Mahlatsi spoke passionately about SA’s racial inequality. She says she was only nine years old when the Durban conference took place. Like millions of young people, she is classified as a born-free yet her lived experience is such that she has to face the same challenges of racial inequality that her parents faced. “The truth is, poverty and unemployment have a human face.” She said about governments: “If there is no political will not much will change.”
The SAHRC’s Chohan said over the past 12 years “equality complaints” and “race-based” have been the highest. What should be done? she asked.
Prof Adebajo said: “We meet here today because we are determined to ensure that no one suffers because of the colour of their skin.”
Twenty years ago I attended the Durban conference.
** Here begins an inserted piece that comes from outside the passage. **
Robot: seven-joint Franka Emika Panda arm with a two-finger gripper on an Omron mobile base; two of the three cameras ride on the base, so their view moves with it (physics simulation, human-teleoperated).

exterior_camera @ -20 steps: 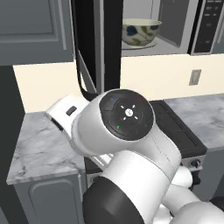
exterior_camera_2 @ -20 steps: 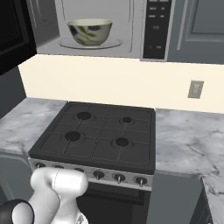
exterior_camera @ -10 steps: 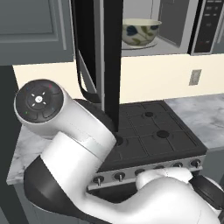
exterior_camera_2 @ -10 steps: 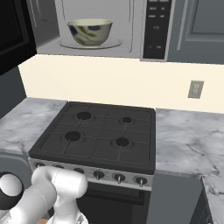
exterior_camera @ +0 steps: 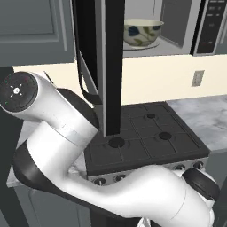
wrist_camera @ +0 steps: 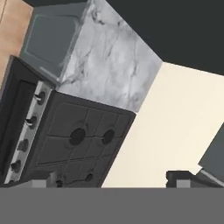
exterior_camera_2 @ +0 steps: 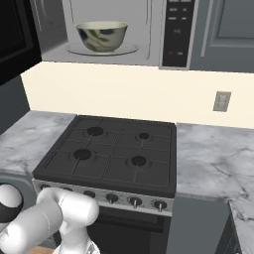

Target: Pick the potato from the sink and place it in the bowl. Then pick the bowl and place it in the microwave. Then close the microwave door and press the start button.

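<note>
Black glass in a silver frame, the microwave door stands open at the frame's upper middle; rigid and hinged, best pushed on its outer face. The bowl sits inside. The hand's fingers look parted.

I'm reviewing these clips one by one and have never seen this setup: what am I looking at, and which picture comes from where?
It's a rendered kitchen with a white robot arm on a driving base. Two pictures come from cameras on the base, behind the arm to its left and right; the third looks along the gripper, whose dark fingertips hold nothing. The bowl sits inside the microwave, and the microwave door stands open. Whether the potato is in the bowl can't be told. Below are a black stove and a marble counter.
</note>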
In fact, I was a panellist together ith Zimbabwean media mogul Trevor Mncube and African-American actor Danny Glover, discussing racism in the media and across society.
And, as this week’s conference sought to reflect on contemporary challenges facing particularly young people globally, and how they can be empowered to become agents of change, my mind raced to the subdued notion of “we’ve been here before”.
Doesn’t familiarity breed indifference? I wondered. But then again, what good does silence do to the abominable scourge of racial prejudice? It is indeed wise, therefore, that the Government through Dirco set time aside to reflect on this epoch moment in history when the world converged into Durban to hear Madiba and Robinson, in a joint pledge, mobilise the world to adopt what later came to be known as the Durban Declaration of a Programme of Action.
It reads: “The programme urges States to encourage the full and active participation of, as well as involve more closely, youth in elaboration, planning and implementation of activities to fight racism and related intolerance and calls upon States, in partnership with non-governmental organisations and other sectors of society, to facilitate both national and international youth dialogue on racism … through the World Youth Forum of the UN system and through the use of new technologies, exchanges and other means.”
The common theme through all inputs made was the need for governments to create enabling environments for the youth to be allowed to dream and flourish. Minister Pandor assured dozens of young people who attended the conference this week that Dirco will continue to interact with the youth and other stakeholders in ensuring the co-operation and buy-in in the country’s public diplomacy.
In September, the UN General Assembly has planned a one-day high-level meeting to commemorate the 20th year of the adoption of the Durban Declaration and Programme of Action. This will be at the level of heads of state and government.
It was a wise move by Pandor and Dirco to host this week’s conference. Not because there was a lot to gloat about, but mainly because there was so much displeasure that participants wanted and were allowed to raise.